Jugé « trop faible » par les deux parties, le volume des échanges commerciaux entre la Russie et l’Afrique, actuellement estimé à 27 milliards de dollars, devrait être doublé dans les prochaines années. C’est l’un des engagements phares issus des consultations tenues mardi à Addis-Abeba entre le ministre russe des Affaires étrangères Sergueï Lavrov et le président de la Commission de l’Union africaine, Mahmoud Ali Youssouf.
Doubler le volume des échanges commerciaux entre la Russie et l’Afrique d’ici 2027. C’est l’objectif affiché à l’issue des consultations politiques tenues mardi au siège de l’Union africaine (UA) à Addis-Abeba, entre le chef de la diplomatie russe Sergueï Lavrov et le président de la Commission de l’UA, Mahmoud Ali Youssouf, dans une atmosphère qualifiée de « confiante et amicale ».
Estimés à environ 27 milliards de dollars, les échanges entre Moscou et le continent africain sont jugés très en deçà du potentiel réel des deux parties. Le président de la Commission de l’UA a plaidé pour une accélération des investissements russes en Afrique, en particulier dans les secteurs stratégiques que sont l’énergie, l’agriculture, les infrastructures et les sciences et technologies.

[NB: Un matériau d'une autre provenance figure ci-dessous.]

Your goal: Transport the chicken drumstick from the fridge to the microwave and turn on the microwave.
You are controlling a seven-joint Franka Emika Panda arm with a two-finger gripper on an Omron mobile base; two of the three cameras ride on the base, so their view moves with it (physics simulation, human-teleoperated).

Des avantages comparatifs reconnus
Mahmoud Ali Youssouf a mis en avant les atouts spécifiques de la Russie susceptibles de répondre aux besoins du continent : biotechnologie, production de vaccins, équipements militaires, dont se dotent déjà de nombreux États membres de l’UA. Pour le président de la Commission, les investissements russes en Afrique constituent le levier le plus efficace pour consolider durablement le partenariat entre les deux parties.
« Nous devons nous concentrer sur les investissements, l’innovation et le transfert de technologie pour des résultats concrets », a-t-il insisté, fixant ces priorités comme feuille de route du troisième sommet Russie-Afrique prévu à Moscou en octobre prochain.
Des mécanismes pour fluidifier les échanges
Pour traduire ces ambitions en actes, les deux parties ont convenu de mettre en place des dialogues sectoriels réguliers impliquant les ministères et structures compétents de Russie et de l’UA. Des consultations politiques annuelles ont également été actées, afin de structurer sur le long terme une relation qualifiée d’« en construction » par Lavrov.
Une déclaration commune a été adoptée à l’issue des discussions, couvrant des domaines aussi variés que la sécurité, les finances, l’industrie, le commerce, l’éducation, l’énergie, la santé et l’agriculture.
Sécurité, Ebola et Ormuz
Au-delà des enjeux économiques, les deux responsables ont abordé les crises sécuritaires en cours sur le continent, notamment dans la zone Sahélo-Saharienne, la région des Grands Lacs et la Corne de l’Afrique. Lavrov a réaffirmé le soutien de Moscou au principe des « solutions africaines aux problèmes africains ».
La récente résurgence du virus Ebola a aussi été évoquée, Youssouf saluant l’appui russe en matière d’équipements de diagnostic PCR. La situation dans le détroit d’Ormuz a par ailleurs été abordée, le président de la Commission soulignant ses répercussions directes sur les chaînes d’approvisionnement africaines en carburant et en engrais, aggravant l’inflation sur le continent.
Cap sur Moscou en octobre
Lavrov a invité Mahmoud Ali Youssouf à Moscou fin octobre pour le troisième sommet Russie-Afrique, après ceux de Sotchi en 2019 et Saint-Pétersbourg en 2023. Il a également annoncé que sa délégation se rendra mercredi à Niamey pour une réunion ministérielle avec l’Alliance des États du Sahel -Niger, Mali et Burkina Faso- en tenant compte des acquis des discussions d’Addis-Abeba.
Sur le plan multilatéral, les deux parties ont réaffirmé leur soutien à une meilleure représentation de l’Afrique au Conseil de sécurité de l’ONU, réclamant deux sièges permanents et cinq non permanents pour le continent.